Non è stato un sogno era tutto vero. Mi guardo attorno e vedo una brocca, nella quale ci avevano dato un po' d'acqua durante i pasti, ormai vuota, lentamente la vado a prendere, per poi dirigermi verso uno degli angoli di quella piccola stanza buia che tormenta ancora i miei incubi da quando non ero più che una bambina. Li c'è una piccola perdita da un tubo nel muro, che fa in modo che esca da una piccola fessura un rigagnolo d'acqua. Una volta riempita la brocca mi dirigo di nuovo verso mia sorella e lentamente le faccio bere l'acqua. Dopo un paio di minuti sembra destarsi dal suo profondo sonno. Mi guarda confusa per poi prendermi l'acqua dalle mani e bere. Una volta dissetata rivolge nuovamente lo sguardo a me, per dirmi:

"Non hai per niente un bell'aspetto"

"Neppure te Tasha sei pronta a sfilare su una passerella d'alta moda" affermo sarcasticamente.

"A quanto pare non se la sono bevuta la nostra farsa, pensavo di essere stata abbastanza convincente denunciandoti" constata lei.

"Già, credo che sia stato proprio lì l'intoppo, nonostante tutto non mi avresti mai denunciata a loro"

"Forse hai ragione"

"Ho sempre ragione Natasha, e questo lo sai"

"Devo chiedere a Tony di fare un test del DNA, sono sempre più convinta che tu in realtà sia una Stark"

Rido debolmente, ma subito il dolore alla schiena mi punisce e mi ritrovo senza fiato chinata contro il pavimento.

"Fammi vedere" dice Nat, sollevandomi la maglietta macchiata di sangue, tanto che non vi era più un millimetro non colorato di rosso.

"Cavolo non ci sono andati per niente leggeri con te. Queste ferite sono molto profonde, e finiranno per infettarsi se non le curiamo subito."

Ad un tratto sentiamo la porta aprirsi e vediamo una sagoma stagliarsi lungo il pavimento della camera.
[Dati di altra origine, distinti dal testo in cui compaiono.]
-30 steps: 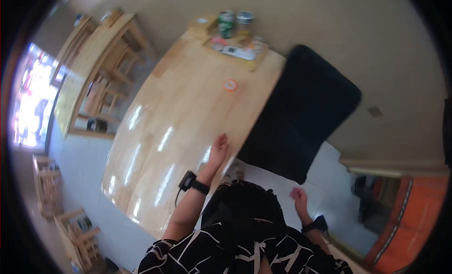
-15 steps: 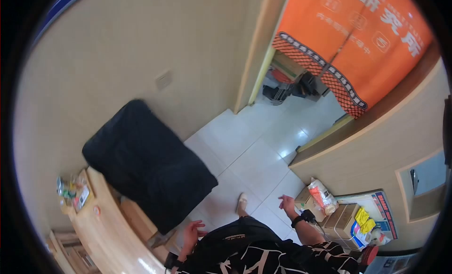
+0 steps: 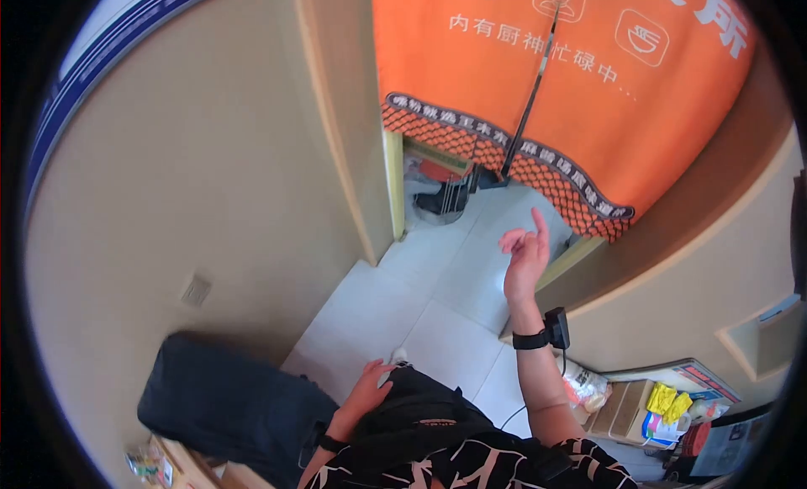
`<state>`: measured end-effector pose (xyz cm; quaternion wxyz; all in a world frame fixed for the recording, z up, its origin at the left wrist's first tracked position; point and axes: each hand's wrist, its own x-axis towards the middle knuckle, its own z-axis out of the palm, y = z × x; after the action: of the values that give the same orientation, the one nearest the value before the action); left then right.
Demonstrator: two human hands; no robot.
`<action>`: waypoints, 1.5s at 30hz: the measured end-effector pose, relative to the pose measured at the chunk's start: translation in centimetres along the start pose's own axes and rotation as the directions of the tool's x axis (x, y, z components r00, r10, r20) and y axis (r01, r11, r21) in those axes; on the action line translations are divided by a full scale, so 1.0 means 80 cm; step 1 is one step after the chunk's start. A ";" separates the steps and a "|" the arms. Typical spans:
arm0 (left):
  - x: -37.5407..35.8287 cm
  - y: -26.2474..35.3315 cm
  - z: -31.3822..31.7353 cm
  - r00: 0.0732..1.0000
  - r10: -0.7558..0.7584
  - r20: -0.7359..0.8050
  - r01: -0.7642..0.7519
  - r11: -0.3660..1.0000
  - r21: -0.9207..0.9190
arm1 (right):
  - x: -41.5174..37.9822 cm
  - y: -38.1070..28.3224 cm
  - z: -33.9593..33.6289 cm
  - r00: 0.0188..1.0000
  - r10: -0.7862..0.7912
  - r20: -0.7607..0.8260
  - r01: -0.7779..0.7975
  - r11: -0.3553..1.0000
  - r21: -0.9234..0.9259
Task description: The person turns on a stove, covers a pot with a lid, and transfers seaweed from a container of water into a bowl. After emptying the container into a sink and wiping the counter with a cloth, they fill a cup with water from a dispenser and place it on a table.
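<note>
My right hand (image 3: pixel 528 258) is raised out in front of me, its index finger stretched out and the other fingers bent. It holds nothing. Its fingertips overlap the lower edge of an orange split door curtain (image 3: pixel 479 60) in this view. A black strap with a small device (image 3: pixel 555 327) sits on that wrist. Low at my left side, my left hand (image 3: pixel 370 390) hangs with loosely spread fingers, beside the black bag (image 3: pixel 433 409) worn at my waist. The dark cloth-covered seat (image 3: pixel 231 405) lies further left, close by the wall.
Pale floor tiles (image 3: pixel 361 321) lead to the doorway under the curtain, where a wire basket (image 3: pixel 441 205) stands. At right are cardboard boxes (image 3: pixel 620 405) with yellow packets (image 3: pixel 668 402), beside a curved wall (image 3: pixel 664 270). A wooden table edge (image 3: pixel 181 464) shows at lower left.
The doorway and curtain appear nearer, and the dark seat has shifted lower in view. My right hand has risen and reached forward towards the curtain.
</note>
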<state>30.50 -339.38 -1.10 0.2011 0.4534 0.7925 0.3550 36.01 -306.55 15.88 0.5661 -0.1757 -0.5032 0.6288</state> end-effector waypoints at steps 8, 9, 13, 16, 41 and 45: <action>0.339 0.030 -0.042 0.961 0.081 0.263 -0.041 0.987 -0.153 | 0.252 0.044 0.028 0.968 -0.187 -0.167 0.189 0.982 -0.007; 0.383 0.047 -0.042 0.938 0.170 0.303 -0.129 0.980 -0.153 | 0.281 0.060 0.023 0.993 -0.099 -0.060 0.094 0.992 -0.083; 0.543 0.128 -0.033 0.794 0.391 0.465 -0.300 0.918 -0.259 | 0.395 0.108 -0.030 0.987 0.128 0.095 -0.087 0.934 -0.347; 0.648 0.179 -0.011 0.707 0.541 0.455 -0.403 0.837 -0.369 | 0.498 0.104 -0.151 0.988 -0.057 -0.143 0.001 0.932 -0.361; 1.293 0.378 0.098 0.918 0.299 -0.260 -0.357 0.909 -0.214 | 1.041 0.082 -0.194 0.552 -0.500 0.668 0.831 0.400 -0.387; 1.324 0.380 0.013 0.678 0.365 -0.639 -0.230 0.930 0.287 | 1.110 0.175 -0.207 0.645 -0.211 0.734 0.674 0.610 -0.417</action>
<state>-5.16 -237.53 21.21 -0.2071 0.4307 0.7545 0.4499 15.21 -218.35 28.03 0.4125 -0.0076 -0.8745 0.2551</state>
È un signore alquanto vecchio, con indosso un camice da laboratorio sporco e logoro ormai dal tempo. Provo a guardarlo in viso, ma controluce non vedo i suoi lineamenti, ma ha qualcosa di familiare. L'uomo fa cenno alle guardie dietro di lui di andarsene.
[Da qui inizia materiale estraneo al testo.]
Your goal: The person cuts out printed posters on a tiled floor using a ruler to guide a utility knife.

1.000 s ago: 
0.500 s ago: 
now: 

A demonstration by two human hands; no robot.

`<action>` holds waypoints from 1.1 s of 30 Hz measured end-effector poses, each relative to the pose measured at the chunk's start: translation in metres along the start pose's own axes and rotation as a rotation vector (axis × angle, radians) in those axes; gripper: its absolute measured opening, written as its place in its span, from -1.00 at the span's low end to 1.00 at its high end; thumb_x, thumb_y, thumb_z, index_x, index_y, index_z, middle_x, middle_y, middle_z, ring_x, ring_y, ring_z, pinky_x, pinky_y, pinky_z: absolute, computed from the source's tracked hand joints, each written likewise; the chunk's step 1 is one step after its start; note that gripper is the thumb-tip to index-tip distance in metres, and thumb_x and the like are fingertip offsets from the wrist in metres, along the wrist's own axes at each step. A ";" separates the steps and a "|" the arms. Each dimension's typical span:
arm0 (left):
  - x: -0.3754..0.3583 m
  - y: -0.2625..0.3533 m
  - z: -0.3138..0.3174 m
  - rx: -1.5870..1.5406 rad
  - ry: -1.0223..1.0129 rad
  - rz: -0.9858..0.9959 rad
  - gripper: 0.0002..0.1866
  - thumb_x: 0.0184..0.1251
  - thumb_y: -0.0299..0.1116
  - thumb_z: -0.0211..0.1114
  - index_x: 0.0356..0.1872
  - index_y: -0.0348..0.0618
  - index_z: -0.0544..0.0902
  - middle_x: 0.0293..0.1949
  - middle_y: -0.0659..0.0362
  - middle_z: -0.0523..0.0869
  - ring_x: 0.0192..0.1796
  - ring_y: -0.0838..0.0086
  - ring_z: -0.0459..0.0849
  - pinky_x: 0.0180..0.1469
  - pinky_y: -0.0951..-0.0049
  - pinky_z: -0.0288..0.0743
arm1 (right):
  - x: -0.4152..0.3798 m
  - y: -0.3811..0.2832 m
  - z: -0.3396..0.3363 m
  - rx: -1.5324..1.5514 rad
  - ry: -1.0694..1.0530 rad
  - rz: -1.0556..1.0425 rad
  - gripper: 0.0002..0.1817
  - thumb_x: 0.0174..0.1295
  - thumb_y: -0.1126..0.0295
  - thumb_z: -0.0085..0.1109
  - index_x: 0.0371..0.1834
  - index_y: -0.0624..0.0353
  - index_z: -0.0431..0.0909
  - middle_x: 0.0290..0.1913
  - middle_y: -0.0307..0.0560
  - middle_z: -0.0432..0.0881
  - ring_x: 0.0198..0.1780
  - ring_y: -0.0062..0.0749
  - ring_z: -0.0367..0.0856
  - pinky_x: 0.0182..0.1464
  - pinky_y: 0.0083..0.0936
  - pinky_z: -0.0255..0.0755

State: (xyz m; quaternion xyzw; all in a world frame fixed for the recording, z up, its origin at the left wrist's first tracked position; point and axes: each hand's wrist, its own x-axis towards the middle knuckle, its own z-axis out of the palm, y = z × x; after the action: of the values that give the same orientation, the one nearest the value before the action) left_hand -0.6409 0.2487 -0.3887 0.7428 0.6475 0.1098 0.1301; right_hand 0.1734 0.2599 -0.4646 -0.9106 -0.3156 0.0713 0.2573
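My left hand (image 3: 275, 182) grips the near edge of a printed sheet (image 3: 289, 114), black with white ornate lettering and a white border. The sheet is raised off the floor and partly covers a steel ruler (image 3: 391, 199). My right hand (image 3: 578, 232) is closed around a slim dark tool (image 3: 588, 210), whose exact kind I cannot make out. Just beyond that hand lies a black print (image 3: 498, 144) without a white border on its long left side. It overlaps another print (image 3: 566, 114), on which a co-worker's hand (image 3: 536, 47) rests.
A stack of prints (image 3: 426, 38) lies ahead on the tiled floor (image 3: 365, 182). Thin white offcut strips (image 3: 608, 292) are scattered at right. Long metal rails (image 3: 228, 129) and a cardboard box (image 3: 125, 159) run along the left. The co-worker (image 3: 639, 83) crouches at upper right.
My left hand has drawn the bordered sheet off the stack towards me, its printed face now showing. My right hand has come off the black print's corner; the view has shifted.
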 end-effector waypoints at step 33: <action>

"Romanoff, è un piacere rivedervi" Quella voce. Quella stramaledettissima voce. La riconosco all'instante, come non potrei.

Inizio flashback

Le lacrime correvano copiose lungo le mie guance. Stringevo forte la mano di Tasha, la quale aveva appena dieci anni. Io ne avevo all'incirca sei, mentre Alina ne avrebbe dovuti compiere otto la settimana dopo. Non avevo il coraggio di guardare il dottore che si trovava di fronte a noi, dal quale le mie sorelle provavano a tutti i costi a proteggermi. Lui si avvicinò di nuovo a noi, con la sua diabolica siringa in mano, mentre ci pronunciava parole in russo, marcate da un forte accento del Nord, che ci sarebbero dovute essere di conforto come "Tra poco sarà tutto finito", "Non vi accadrà niente" o " è solo un pizzico", ma sapevo già cosa sarebbe accaduto, avevo già visto le altre ragazze uscire da lì. Non si ricordavano nulla, avevano lo sguardo perso nel vuoto. Non volevo che questo succedesse anche a me, non volevo dimenticare la mia famiglia, non volevo che le mie sorelle diventassero degli estranei così facevo l'unica cosa che potevo fare, piangevo, mi dimenavo tra le braccia delle guardie ed urlavo a squarcia gola alla ricerca di un aiuto che sapevo che non sarebbe mai arrivato. Alla fine il dottore riuscì a strapparmi dalla braccia di Tasha e Ali, e mi posò su quel lettino sudicio, di un infermeria altrettanto sporca, di un palazzo che stava per cadere a pezzi. Lo guardai negli occhi e con tutto il coraggio che mi rimaneva lo implorai con lo sguardo e con le parole, mentre gli insulti in russo lanciati dalle mie sorelle facevano da sottofondo alla scena.